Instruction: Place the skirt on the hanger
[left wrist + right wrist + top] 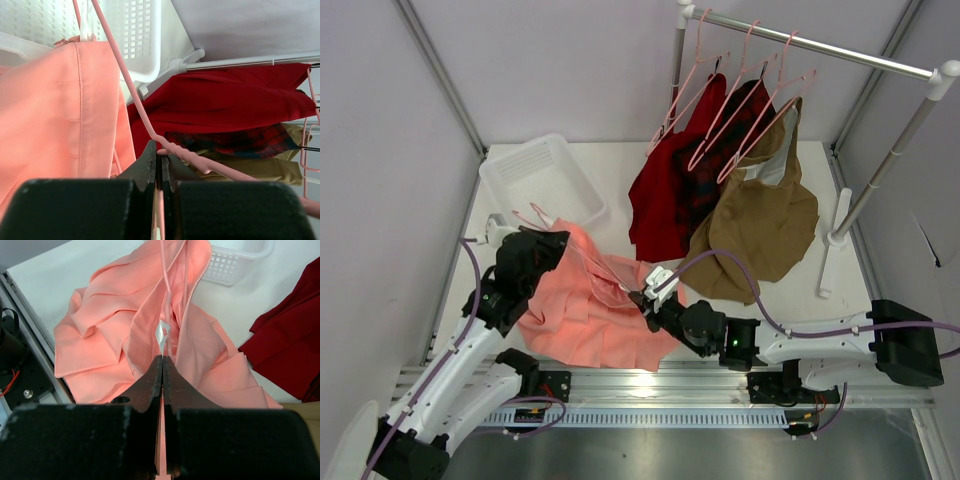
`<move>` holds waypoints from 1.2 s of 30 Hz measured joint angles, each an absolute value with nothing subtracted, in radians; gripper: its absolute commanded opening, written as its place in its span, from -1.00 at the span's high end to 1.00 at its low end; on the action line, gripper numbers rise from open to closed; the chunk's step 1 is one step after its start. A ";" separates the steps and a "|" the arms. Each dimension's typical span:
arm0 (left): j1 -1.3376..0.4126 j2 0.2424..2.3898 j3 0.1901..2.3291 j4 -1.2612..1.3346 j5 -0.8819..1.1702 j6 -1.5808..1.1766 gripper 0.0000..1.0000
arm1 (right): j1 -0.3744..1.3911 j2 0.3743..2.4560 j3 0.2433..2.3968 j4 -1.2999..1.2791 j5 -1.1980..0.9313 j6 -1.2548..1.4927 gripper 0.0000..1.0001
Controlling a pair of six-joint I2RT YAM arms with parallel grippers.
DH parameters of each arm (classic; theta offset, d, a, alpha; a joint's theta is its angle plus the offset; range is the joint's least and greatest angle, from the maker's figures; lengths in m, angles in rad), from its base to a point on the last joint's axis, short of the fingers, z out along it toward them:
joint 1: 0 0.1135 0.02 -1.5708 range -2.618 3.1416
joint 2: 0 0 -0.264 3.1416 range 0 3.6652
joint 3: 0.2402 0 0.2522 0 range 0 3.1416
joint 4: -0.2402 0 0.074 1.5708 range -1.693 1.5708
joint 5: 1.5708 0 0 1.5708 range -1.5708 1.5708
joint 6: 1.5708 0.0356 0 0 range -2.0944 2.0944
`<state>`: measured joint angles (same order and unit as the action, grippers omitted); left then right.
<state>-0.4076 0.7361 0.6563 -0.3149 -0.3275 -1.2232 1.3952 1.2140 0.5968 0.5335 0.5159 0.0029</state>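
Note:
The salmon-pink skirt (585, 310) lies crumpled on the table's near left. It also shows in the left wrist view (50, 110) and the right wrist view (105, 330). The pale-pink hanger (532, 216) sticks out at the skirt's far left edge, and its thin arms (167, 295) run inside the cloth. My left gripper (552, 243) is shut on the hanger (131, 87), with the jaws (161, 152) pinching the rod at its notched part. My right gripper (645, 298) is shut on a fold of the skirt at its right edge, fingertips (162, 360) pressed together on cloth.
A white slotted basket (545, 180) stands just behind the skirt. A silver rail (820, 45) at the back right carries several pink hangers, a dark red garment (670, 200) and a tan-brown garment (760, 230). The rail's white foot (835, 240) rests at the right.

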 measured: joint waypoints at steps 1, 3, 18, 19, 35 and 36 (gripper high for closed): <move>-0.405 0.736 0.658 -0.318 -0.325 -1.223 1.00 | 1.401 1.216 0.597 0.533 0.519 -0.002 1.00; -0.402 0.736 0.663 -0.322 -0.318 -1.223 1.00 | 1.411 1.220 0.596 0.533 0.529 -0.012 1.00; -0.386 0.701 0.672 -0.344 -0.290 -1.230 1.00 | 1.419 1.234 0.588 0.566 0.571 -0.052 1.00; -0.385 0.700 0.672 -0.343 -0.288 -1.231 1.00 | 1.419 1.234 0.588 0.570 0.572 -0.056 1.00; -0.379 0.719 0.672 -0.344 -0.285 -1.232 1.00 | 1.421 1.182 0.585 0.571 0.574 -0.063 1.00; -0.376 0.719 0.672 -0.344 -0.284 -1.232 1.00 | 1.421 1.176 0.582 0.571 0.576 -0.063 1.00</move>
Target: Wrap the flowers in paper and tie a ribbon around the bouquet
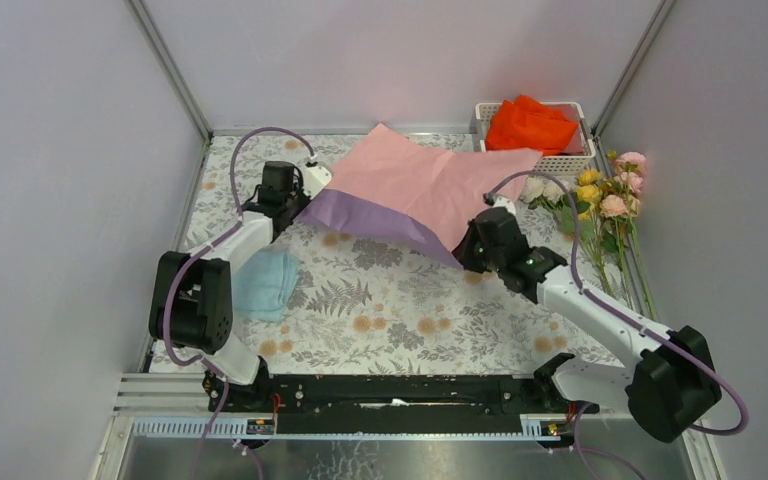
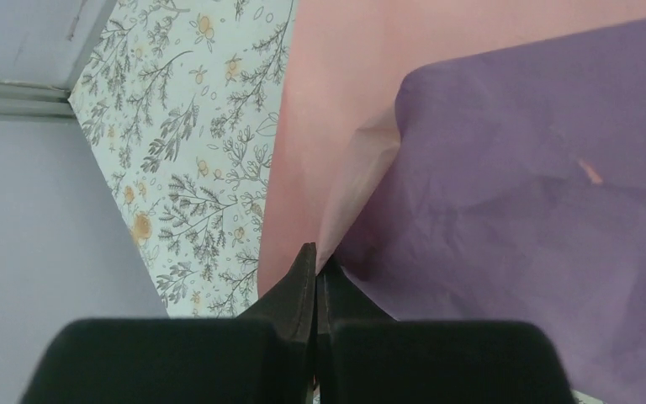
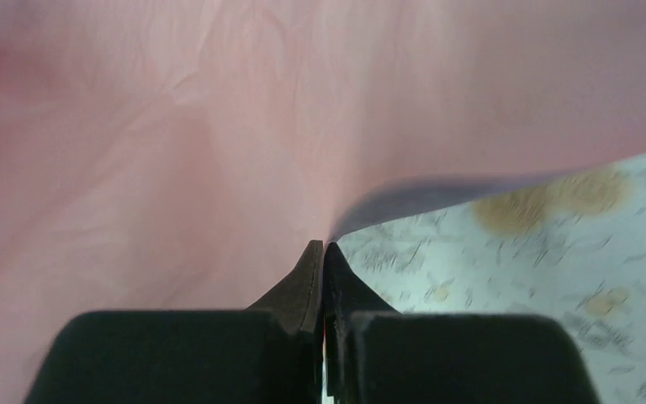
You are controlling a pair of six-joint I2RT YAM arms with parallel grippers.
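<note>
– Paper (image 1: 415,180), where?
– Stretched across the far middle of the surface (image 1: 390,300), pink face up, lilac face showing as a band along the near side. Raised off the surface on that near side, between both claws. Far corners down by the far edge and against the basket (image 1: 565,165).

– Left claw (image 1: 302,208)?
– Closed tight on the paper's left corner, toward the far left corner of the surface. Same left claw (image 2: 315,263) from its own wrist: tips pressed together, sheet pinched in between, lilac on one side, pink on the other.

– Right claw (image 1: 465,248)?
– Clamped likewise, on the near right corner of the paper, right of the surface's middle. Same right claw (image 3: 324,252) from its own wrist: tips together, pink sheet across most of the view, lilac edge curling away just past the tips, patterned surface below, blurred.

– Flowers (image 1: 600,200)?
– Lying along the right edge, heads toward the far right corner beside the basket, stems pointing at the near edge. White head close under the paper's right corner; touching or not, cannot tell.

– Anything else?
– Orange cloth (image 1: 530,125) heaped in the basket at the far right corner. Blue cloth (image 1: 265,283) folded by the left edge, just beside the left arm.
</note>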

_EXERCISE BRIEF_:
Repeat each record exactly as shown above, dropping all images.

_WRITTEN RESPONSE_:
Instruction: Place the skirt on the hanger
[left wrist + right wrist + top] 
`<move>` holds waypoints from 1.2 s of 30 Hz measured joint angles, each an absolute value with nothing subtracted, in radians; gripper: its absolute commanded opening, written as its place in its span, from -1.00 at the span's high end to 1.00 at its low end; on the action line, gripper numbers rise from open to closed; the chunk's step 1 is one step after its start. A ";" separates the steps and a "|" the arms. Each dimension's typical span:
arm0 (left): j1 -1.3376..0.4126 j2 0.2424..2.3898 j3 0.1901..2.3291 j4 -1.2612..1.3346 j5 -0.8819..1.1702 j6 -1.5808..1.1766 gripper 0.0000..1.0000
arm1 (right): j1 -0.3744..1.3911 j2 0.3743..2.4560 j3 0.2433..2.3968 j4 -1.2999..1.2791 j5 -1.1980..0.9313 j6 -1.2548..1.4927 gripper 0.0000..1.0001
Controlling a pair of six-joint I2RT YAM arms with parallel grippers.
DH parameters of each arm (classic; theta offset, d, a, alpha; a joint's theta is its angle plus the offset; range is the joint's least and greatest angle, from the maker's figures; lengths in m, angles in rad), from its base to a point on the last joint's axis, short of the fingers, z out along it toward them:
joint 1: 0 0.1135 0.02 -1.5708 range -2.618 3.1416
joint 2: 0 0 -0.264 3.1416 range 0 3.6652
joint 3: 0.2402 0 0.2522 0 range 0 3.1416
joint 4: -0.2402 0 0.074 1.5708 range -1.693 1.5708
joint 5: 1.5708 0 0 1.5708 range -1.5708 1.5708
joint 6: 1.5708 0.0356 0 0 range -2.0944 2.0944
`<state>`: measured joint angles (same order and unit as the action, grippers omitted); left then right.
<state>-0.4076 0.7361 0.6563 -0.3149 -0.3275 -1.2232 1.3952 1.2140 0.5968 0.5335 0.5159 0.0029</state>
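Note:
The salmon-pink skirt (585, 310) lies crumpled on the table's near left. It also shows in the left wrist view (50, 110) and the right wrist view (105, 330). The pale-pink hanger (532, 216) sticks out at the skirt's far left edge, and its thin arms (167, 295) run inside the cloth. My left gripper (552, 243) is shut on the hanger (131, 87), with the jaws (161, 152) pinching the rod at its notched part. My right gripper (645, 298) is shut on a fold of the skirt at its right edge, fingertips (162, 360) pressed together on cloth.
A white slotted basket (545, 180) stands just behind the skirt. A silver rail (820, 45) at the back right carries several pink hangers, a dark red garment (670, 200) and a tan-brown garment (760, 230). The rail's white foot (835, 240) rests at the right.
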
 measured: joint waypoints at steps 1, 3, 18, 19, 35 and 36 (gripper high for closed): <move>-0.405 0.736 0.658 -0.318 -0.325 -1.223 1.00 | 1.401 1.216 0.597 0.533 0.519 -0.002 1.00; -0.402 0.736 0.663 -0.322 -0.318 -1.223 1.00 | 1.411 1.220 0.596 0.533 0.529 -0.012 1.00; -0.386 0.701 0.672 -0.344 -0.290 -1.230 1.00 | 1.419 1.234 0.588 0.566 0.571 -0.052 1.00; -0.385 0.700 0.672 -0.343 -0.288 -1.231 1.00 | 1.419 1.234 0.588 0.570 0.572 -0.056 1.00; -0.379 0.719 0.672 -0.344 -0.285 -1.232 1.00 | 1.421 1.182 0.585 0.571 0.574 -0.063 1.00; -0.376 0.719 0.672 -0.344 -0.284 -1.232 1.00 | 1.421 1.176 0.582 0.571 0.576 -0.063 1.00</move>
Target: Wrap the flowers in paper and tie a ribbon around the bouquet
You are controlling a pair of six-joint I2RT YAM arms with parallel grippers.
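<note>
– Paper (image 1: 415,180), where?
– Stretched across the far middle of the surface (image 1: 390,300), pink face up, lilac face showing as a band along the near side. Raised off the surface on that near side, between both claws. Far corners down by the far edge and against the basket (image 1: 565,165).

– Left claw (image 1: 302,208)?
– Closed tight on the paper's left corner, toward the far left corner of the surface. Same left claw (image 2: 315,263) from its own wrist: tips pressed together, sheet pinched in between, lilac on one side, pink on the other.

– Right claw (image 1: 465,248)?
– Clamped likewise, on the near right corner of the paper, right of the surface's middle. Same right claw (image 3: 324,252) from its own wrist: tips together, pink sheet across most of the view, lilac edge curling away just past the tips, patterned surface below, blurred.

– Flowers (image 1: 600,200)?
– Lying along the right edge, heads toward the far right corner beside the basket, stems pointing at the near edge. White head close under the paper's right corner; touching or not, cannot tell.

– Anything else?
– Orange cloth (image 1: 530,125) heaped in the basket at the far right corner. Blue cloth (image 1: 265,283) folded by the left edge, just beside the left arm.
</note>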

What this exercise asked for has been supplied.